Der Cheftrainer von UConn, Dan Hurley, hat Bedenken hinsichtlich der jüngsten Praxis geäußert, Spieler spät im Rekrutierungszyklus zu den Kadern des College-Basketballs hinzuzufügen, und argumentiert, dass dies letztendlich dem Sport schadet.
Hurley, der Cheftrainer von UConn, sagte, Trainer, die kürzliche Gerichtsurteile nutzen, um späte Ergänzungen an ihren Programmen vorzunehmen, würden mehr Schaden als Nutzen anrichten. Er präzisierte nicht, auf welche Urteile er sich bezog oder nannte bestimmte Schulen.

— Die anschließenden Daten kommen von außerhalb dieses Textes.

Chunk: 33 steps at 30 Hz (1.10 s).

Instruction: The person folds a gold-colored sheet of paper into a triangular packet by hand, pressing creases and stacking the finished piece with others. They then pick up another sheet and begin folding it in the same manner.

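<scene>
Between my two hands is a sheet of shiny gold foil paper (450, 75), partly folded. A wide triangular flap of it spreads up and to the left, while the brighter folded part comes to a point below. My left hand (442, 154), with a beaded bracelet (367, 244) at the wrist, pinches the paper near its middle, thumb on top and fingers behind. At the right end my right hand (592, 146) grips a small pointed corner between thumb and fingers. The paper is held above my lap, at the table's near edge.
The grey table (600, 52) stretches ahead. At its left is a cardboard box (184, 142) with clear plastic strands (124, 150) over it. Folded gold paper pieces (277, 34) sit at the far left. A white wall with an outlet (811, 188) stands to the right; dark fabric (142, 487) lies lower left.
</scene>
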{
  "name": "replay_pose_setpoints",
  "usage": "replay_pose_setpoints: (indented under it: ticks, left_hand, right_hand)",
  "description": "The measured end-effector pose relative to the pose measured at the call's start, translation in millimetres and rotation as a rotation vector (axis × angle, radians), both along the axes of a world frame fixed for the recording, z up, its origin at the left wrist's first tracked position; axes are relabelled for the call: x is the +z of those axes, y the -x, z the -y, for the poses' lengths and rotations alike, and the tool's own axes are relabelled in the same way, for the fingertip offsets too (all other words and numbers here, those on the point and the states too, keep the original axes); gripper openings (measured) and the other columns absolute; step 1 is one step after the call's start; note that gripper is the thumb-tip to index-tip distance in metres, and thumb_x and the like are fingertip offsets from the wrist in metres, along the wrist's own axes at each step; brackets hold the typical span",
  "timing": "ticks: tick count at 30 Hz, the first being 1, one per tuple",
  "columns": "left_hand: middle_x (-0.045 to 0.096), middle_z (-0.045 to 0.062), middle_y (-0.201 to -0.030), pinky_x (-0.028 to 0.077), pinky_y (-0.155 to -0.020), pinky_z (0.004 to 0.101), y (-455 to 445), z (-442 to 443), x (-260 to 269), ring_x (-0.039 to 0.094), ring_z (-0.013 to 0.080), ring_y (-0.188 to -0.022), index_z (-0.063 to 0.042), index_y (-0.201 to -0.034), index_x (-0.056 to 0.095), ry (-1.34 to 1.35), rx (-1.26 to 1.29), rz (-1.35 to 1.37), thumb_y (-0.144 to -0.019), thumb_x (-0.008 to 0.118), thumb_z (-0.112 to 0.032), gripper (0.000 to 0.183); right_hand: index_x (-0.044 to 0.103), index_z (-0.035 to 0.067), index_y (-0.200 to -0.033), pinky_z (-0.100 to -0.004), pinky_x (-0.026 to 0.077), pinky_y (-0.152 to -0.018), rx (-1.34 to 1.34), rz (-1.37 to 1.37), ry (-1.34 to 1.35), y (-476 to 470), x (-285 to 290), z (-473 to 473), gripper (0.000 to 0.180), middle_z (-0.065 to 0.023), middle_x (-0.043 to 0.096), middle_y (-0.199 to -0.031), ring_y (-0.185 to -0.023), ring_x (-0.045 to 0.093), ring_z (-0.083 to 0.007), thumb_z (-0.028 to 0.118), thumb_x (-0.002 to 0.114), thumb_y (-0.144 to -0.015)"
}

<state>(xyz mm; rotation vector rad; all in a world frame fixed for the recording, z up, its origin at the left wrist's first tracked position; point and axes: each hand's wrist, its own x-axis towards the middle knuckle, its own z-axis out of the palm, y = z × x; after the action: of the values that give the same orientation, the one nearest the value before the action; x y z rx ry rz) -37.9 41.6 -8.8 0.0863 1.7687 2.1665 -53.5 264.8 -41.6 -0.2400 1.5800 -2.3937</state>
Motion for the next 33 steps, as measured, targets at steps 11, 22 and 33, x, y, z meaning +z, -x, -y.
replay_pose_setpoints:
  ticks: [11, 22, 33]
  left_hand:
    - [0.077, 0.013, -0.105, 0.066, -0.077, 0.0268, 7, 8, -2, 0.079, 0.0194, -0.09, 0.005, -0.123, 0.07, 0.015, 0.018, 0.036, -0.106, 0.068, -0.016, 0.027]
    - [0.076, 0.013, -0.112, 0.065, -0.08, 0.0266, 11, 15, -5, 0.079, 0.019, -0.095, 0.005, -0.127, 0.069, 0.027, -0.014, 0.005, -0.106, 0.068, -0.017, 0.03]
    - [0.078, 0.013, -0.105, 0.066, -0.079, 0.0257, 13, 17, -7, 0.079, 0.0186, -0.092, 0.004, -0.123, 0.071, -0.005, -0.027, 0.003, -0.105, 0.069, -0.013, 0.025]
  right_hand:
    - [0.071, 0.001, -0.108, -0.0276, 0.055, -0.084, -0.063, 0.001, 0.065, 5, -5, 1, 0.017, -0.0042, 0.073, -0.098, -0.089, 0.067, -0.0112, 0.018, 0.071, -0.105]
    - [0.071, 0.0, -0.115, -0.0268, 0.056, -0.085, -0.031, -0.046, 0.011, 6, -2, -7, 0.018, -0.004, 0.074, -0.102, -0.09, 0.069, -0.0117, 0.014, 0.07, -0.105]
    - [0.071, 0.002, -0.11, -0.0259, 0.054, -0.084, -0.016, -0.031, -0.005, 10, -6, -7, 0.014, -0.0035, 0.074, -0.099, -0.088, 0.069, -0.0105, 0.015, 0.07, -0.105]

Der ESPN-Bericht übermittelt, dass Hurley glaubt, diese späten Kaderanpassungen seien schädlich, obwohl sie rechtlich zulässig sind. Der Kern seines Arguments konzentriert sich auf die Idee, dass das Ausnutzen von Schlupflöchern den etablierten Rekrutierungsprozess untergräbt und ein ungleiches Spielfeld schafft.
Hurley sagte: „Trainer, die kürzliche Gerichtsurteile nutzen, um späte Ergänzungen vorzunehmen… richten mehr Schaden an als Nutzen.“ Er ging nicht weiter darauf ein, wie diese Handlungen über diese ursprüngliche Aussage hinaus Schaden verursachen.